From Peirce’s semiotic point of view, all ‘thinking is necessarily a sort of dialogue’ between ‘the momentary self’ and a future self (recall Chapter 2). More recently, neuroscientific studies suggest that the very experience of selfhood may be grounded in a dialogue within the brain. According to Rodolfo Llinás, ‘it is the dialogue between the thalamus and the cortex that generates subjectivity in humans and in higher vertebrates’ (Llinás 2001, 131). The temporal unity of this dialogue binds what could be seen as separate events into a single presence, placing the ‘representation of specific sensory images into the context of ongoing activities’ (Llinás 2001, 127).
The thalamocortical system is a close to isochronic sphere that synchronously relates the sensory-referred properties of the external world to internally generated motivations and memories. This temporally coherent event that binds, in the time domain, the fractured components of external and internal reality into a single construct is what we call the ‘self.’
— Llinás (2001, 126, emphasis in original)
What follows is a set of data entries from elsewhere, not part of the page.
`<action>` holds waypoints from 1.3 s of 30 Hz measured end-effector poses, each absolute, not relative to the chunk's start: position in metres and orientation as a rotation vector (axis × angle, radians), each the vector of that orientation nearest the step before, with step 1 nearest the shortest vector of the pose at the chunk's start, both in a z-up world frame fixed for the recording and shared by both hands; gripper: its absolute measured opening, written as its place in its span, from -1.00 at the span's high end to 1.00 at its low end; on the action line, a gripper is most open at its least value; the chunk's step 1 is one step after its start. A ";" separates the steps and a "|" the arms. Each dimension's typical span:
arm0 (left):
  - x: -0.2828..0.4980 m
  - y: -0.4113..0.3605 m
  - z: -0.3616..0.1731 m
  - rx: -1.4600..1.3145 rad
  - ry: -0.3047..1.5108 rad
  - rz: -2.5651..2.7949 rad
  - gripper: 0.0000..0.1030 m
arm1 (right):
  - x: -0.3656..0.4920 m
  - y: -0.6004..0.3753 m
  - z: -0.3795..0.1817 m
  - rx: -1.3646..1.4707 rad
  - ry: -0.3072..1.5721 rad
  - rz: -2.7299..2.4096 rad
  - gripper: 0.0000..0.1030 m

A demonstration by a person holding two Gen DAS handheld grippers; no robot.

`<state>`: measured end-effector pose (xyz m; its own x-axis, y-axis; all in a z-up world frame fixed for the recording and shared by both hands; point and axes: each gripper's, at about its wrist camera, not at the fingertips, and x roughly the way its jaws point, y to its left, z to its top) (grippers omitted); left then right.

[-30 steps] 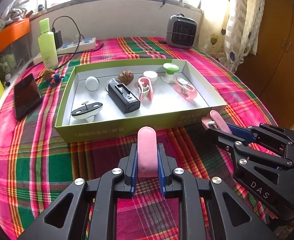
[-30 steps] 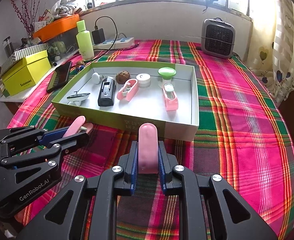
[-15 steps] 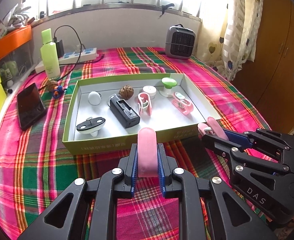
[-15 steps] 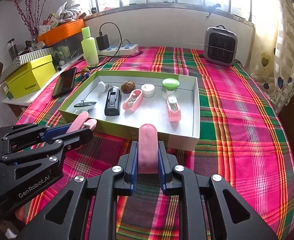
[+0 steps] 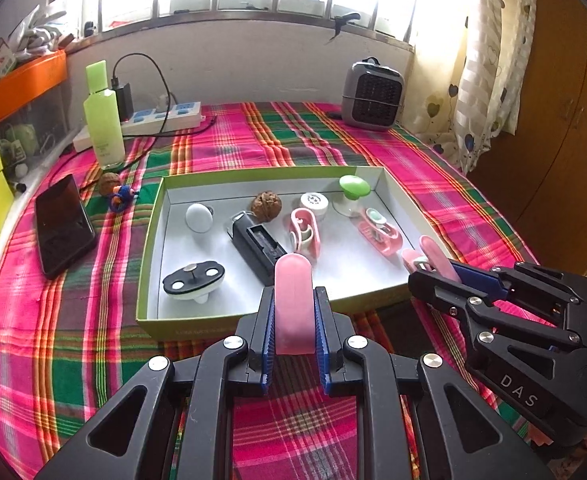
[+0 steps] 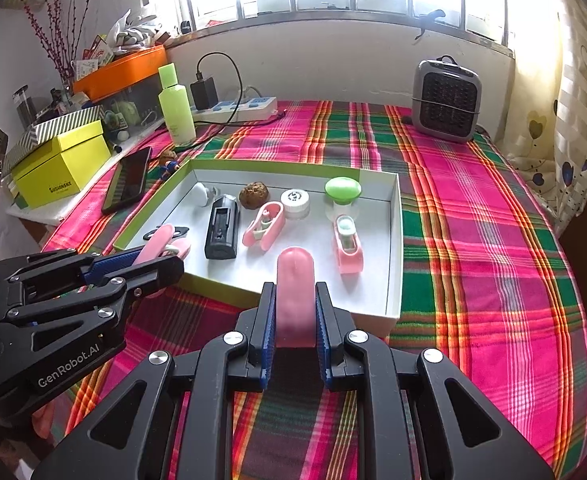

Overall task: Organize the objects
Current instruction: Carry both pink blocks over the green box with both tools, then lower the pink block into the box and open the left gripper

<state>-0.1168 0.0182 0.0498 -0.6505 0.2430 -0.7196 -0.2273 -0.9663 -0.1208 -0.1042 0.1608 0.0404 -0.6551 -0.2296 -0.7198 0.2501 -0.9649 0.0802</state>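
A shallow green-rimmed box (image 5: 148, 256) (image 6: 398, 248) lies on the plaid cloth. It holds a black charger (image 5: 258, 246) (image 6: 222, 227), a walnut (image 5: 266, 206), two pink clips (image 5: 304, 233) (image 5: 378, 231), a white round case (image 6: 295, 200), a green-topped suction cup (image 6: 342, 191), a white egg shape (image 5: 198, 217) and a black-and-white oval gadget (image 5: 193, 280). My left gripper (image 5: 293, 276) (image 6: 165, 240) hovers at the box's near edge, shut, its pink tips pressed together on nothing. My right gripper (image 6: 295, 272) (image 5: 425, 254) hovers beside it, likewise shut and holding nothing.
Left of the box lie a black phone (image 5: 62, 224), a second walnut (image 5: 108, 183) and a small blue toy (image 5: 120, 196). A green bottle (image 5: 103, 120), a power strip (image 5: 161, 118) and a grey heater (image 5: 371, 96) stand at the back. A yellow box (image 6: 61, 164) sits far left.
The left gripper has lifted and drawn back a little, so the box looks farther and more of the window shows. The right gripper has barely moved. Both stayed shut.
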 end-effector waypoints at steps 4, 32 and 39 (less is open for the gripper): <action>-0.124 0.015 0.049 -1.161 -0.039 2.651 0.69 | -0.113 0.160 0.041 1.148 0.028 -2.630 0.63; -0.171 -0.001 0.024 -1.284 -0.089 2.675 0.69 | -0.170 0.147 0.014 1.265 0.047 -2.557 0.63; -0.175 0.001 0.018 -1.313 -0.074 2.664 0.68 | -0.175 0.147 0.008 1.289 0.042 -2.550 0.63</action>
<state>-0.1751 0.0006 0.0185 -0.5974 0.1744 -0.7827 -0.1304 -0.9842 -0.1198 -0.1752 0.1472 0.0084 -0.5611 -0.2367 -0.7932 0.2625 -0.9597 0.1007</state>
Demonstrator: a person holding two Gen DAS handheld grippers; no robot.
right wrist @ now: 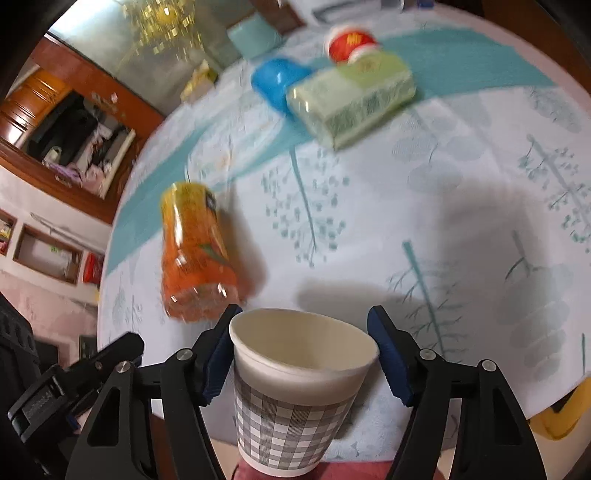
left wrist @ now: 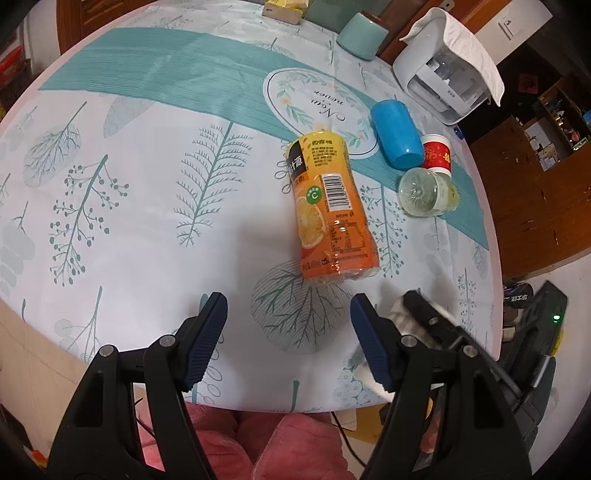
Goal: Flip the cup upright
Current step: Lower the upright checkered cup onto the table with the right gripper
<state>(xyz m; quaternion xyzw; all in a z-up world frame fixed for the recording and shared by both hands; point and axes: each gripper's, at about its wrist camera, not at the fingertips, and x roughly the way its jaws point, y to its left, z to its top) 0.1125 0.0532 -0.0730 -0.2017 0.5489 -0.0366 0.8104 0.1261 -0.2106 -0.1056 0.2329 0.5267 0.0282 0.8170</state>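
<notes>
A paper cup (right wrist: 295, 387) with a grey check pattern and white rim stands mouth-up between the fingers of my right gripper (right wrist: 304, 350). The blue pads touch its rim on both sides, so the gripper is shut on it, at the table's near edge. In the left wrist view the cup shows only as a blurred white shape (left wrist: 397, 314) behind the right gripper's black body (left wrist: 443, 325). My left gripper (left wrist: 288, 339) is open and empty, low over the tablecloth, just short of an orange juice bottle (left wrist: 328, 210) lying on its side.
A blue cup (left wrist: 397, 134) lies on its side, with a red-and-white paper cup (left wrist: 437, 153) and a clear green-tea bottle (left wrist: 424, 192) beside it. A teal mug (left wrist: 362, 35) and white appliance (left wrist: 443, 74) stand at the far edge. The round table's edge (left wrist: 491, 258) curves on the right.
</notes>
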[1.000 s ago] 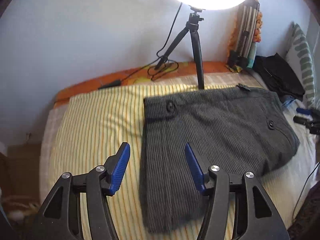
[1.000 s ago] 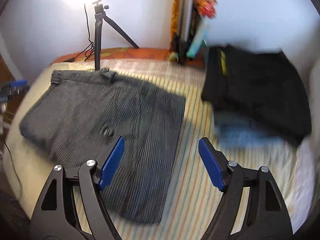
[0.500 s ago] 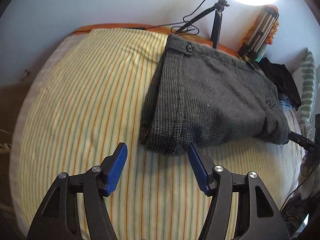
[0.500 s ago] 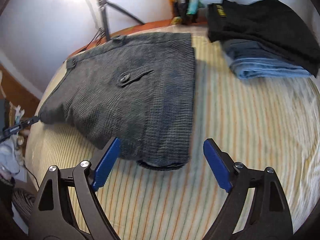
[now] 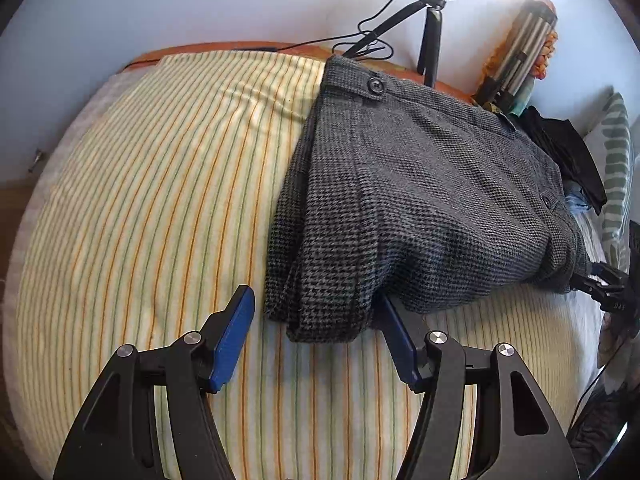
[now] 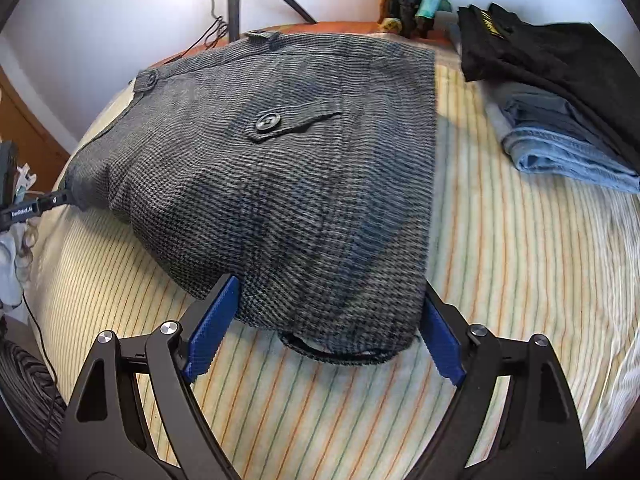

Another possibility is a dialogue between the two hemispheres of the brain. The left hemisphere, being specialized for language, plays the lead in this dialogue insofar as it is verbal, but the right hemisphere contributes a reality check.
The brain’s overall executive plan runs as follows. The left hemisphere is the primary controlling hemisphere. It enlists the aid of the right hemisphere for various tasks. The right hemisphere contains a large, topographic representation system, including episodic memories and current real-time representations of the body and its surrounding space. A primary task of the right hemisphere is also to simulate other minds. However, these representations are also used for other purposes: finding one’s way about, storing important information in memory, and assessing the plausibility of certain events.
— Hirstein (2005, 169)
This would suggest that the right hemisphere plays the critical role as a check on the confabulatory creativity of the left. Hirstein (170) also quotes Deglin and Kinsbourne: ‘the right hemisphere seems incapable of the willing suspension of disbelief’ – which is necessary for engagement with an imaginative story.